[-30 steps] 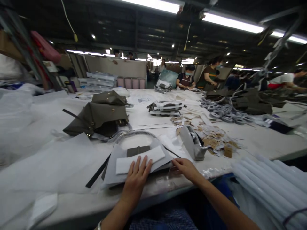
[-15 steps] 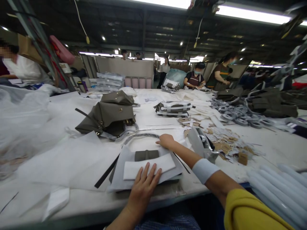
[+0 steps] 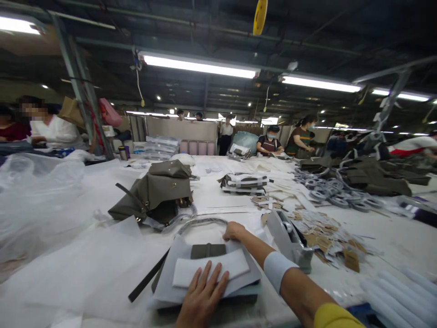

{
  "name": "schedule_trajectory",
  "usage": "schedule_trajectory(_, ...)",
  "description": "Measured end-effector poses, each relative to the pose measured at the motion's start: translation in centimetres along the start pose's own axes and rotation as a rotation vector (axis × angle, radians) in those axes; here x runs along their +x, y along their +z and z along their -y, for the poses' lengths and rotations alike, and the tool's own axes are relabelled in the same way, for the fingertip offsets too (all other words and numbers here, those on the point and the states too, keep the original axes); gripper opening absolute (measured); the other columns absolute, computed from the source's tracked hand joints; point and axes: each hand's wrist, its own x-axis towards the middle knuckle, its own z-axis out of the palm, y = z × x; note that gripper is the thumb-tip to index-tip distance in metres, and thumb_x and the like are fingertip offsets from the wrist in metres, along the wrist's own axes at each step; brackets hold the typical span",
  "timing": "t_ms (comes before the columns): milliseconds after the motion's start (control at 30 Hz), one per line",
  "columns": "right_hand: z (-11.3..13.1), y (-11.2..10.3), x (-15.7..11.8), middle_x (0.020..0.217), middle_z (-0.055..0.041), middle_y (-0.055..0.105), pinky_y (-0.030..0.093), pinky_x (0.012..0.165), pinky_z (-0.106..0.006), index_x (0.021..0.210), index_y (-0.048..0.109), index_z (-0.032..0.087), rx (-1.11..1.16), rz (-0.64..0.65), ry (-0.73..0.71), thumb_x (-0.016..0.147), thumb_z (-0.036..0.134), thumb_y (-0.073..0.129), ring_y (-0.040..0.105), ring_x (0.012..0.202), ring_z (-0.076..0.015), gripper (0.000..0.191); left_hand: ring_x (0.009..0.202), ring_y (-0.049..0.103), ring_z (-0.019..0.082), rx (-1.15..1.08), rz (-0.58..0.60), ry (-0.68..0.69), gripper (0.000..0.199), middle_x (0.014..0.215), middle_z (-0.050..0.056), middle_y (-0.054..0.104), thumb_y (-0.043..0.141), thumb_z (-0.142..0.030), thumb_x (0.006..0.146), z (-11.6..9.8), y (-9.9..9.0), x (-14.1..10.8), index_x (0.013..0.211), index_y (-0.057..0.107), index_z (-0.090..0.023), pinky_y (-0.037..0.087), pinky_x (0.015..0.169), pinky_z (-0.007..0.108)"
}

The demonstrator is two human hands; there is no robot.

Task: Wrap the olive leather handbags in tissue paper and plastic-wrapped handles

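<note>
On the table in front of me lies an olive-grey handbag (image 3: 163,272), largely covered by a white sheet of paper (image 3: 170,291). Its olive flap or strap piece (image 3: 208,250) shows above a folded white foam pad (image 3: 184,272). My left hand (image 3: 206,289) rests on that pad with its fingers spread flat. A plastic-wrapped handle (image 3: 201,221) arches away from the bag's far side. At its right end, my right hand (image 3: 235,231) is closed on the handle; the fingertips are partly hidden. A dark strap (image 3: 148,276) sticks out on the left.
A grey tape dispenser (image 3: 288,239) stands right of my arm, near scattered tags (image 3: 321,243). Another olive bag (image 3: 160,191) lies beyond on the left. Stacked bag parts (image 3: 244,183), grey rings (image 3: 336,189) and white rolls (image 3: 399,291) lie about. Co-workers sit and stand farther back.
My view has tilted upward, so the table sits lower in the picture. Both hands keep nearly the same places on the bag and its handle.
</note>
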Motion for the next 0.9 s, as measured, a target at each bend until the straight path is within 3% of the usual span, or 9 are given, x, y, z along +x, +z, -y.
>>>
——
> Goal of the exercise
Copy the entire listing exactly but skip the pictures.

> Solution for this problem
[-30 steps] 
[-15 steps] 
[+0 steps] 

{
  "name": "schedule_trajectory",
  "usage": "schedule_trajectory(_, ...)",
  "description": "Measured end-effector poses, each relative to the pose measured at the motion's start: translation in centimetres along the start pose's own axes and rotation as a rotation vector (axis × angle, radians) in those axes; here x runs along their +x, y along their +z and z along their -y, for the poses' lengths and rotations alike, and the tool's own axes are relabelled in the same way, for the fingertip offsets too (all other words and numbers here, those on the point and the states too, keep the original axes); gripper opening absolute (measured); the other columns absolute, computed from the source's tracked hand joints; point and axes: each hand's wrist, its own x-axis towards the middle knuckle, its own z-axis out of the palm, y = z × x; note that gripper is the thumb-tip to index-tip distance in metres, and thumb_x and the like are fingertip offsets from the wrist in metres, along the wrist's own axes at each step; brackets hold the typical span",
  "timing": "t_ms (comes before the columns): milliseconds after the motion's start (control at 30 Hz), one per line",
  "columns": "right_hand: z (-11.3..13.1), y (-11.2..10.3), x (-15.7..11.8), middle_x (0.020..0.217), middle_z (-0.055..0.041), middle_y (-0.055..0.105), pinky_y (-0.030..0.093), pinky_x (0.012..0.165), pinky_z (-0.106..0.006), index_x (0.021..0.210), index_y (-0.048..0.109), index_z (-0.032..0.087), rx (-1.11..1.16), rz (-0.64..0.65), ry (-0.73..0.71), thumb_x (-0.016..0.147), thumb_z (-0.036..0.134), thumb_y (-0.073..0.129), ring_y (-0.040..0.105), ring_x (0.012..0.202), ring_z (-0.076..0.015), gripper (0.000..0.191); left_hand: ring_x (0.009..0.202), ring_y (-0.049..0.103), ring_z (-0.019..0.082), rx (-1.15..1.08), rz (-0.58..0.60), ry (-0.68..0.69), gripper (0.000..0.199), middle_x (0.014..0.215), middle_z (-0.050..0.056), middle_y (-0.054..0.104), thumb_y (-0.043..0.141), thumb_z (-0.142..0.030), thumb_x (0.006..0.146), z (-11.6..9.8), y (-9.9..9.0), x (-14.1..10.8), index_x (0.013..0.211), index_y (-0.057..0.107), index_z (-0.090..0.023), pinky_y (-0.037..0.087), pinky_x (0.015..0.169), pinky_z (-0.007..0.108)"
}

The demonstrator is two human hands; there is no robot.

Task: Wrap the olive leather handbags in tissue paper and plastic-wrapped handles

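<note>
On the table in front of me lies an olive-grey handbag (image 3: 163,272), largely covered by a white sheet of paper (image 3: 170,291). Its olive flap or strap piece (image 3: 208,250) shows above a folded white foam pad (image 3: 184,272). My left hand (image 3: 206,289) rests on that pad with its fingers spread flat. A plastic-wrapped handle (image 3: 201,221) arches away from the bag's far side. At its right end, my right hand (image 3: 235,231) is closed on the handle; the fingertips are partly hidden. A dark strap (image 3: 148,276) sticks out on the left.
A grey tape dispenser (image 3: 288,239) stands right of my arm, near scattered tags (image 3: 321,243). Another olive bag (image 3: 160,191) lies beyond on the left. Stacked bag parts (image 3: 244,183), grey rings (image 3: 336,189) and white rolls (image 3: 399,291) lie about. Co-workers sit and stand farther back.
My view has tilted upward, so the table sits lower in the picture. Both hands keep nearly the same places on the bag and its handle.
</note>
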Motion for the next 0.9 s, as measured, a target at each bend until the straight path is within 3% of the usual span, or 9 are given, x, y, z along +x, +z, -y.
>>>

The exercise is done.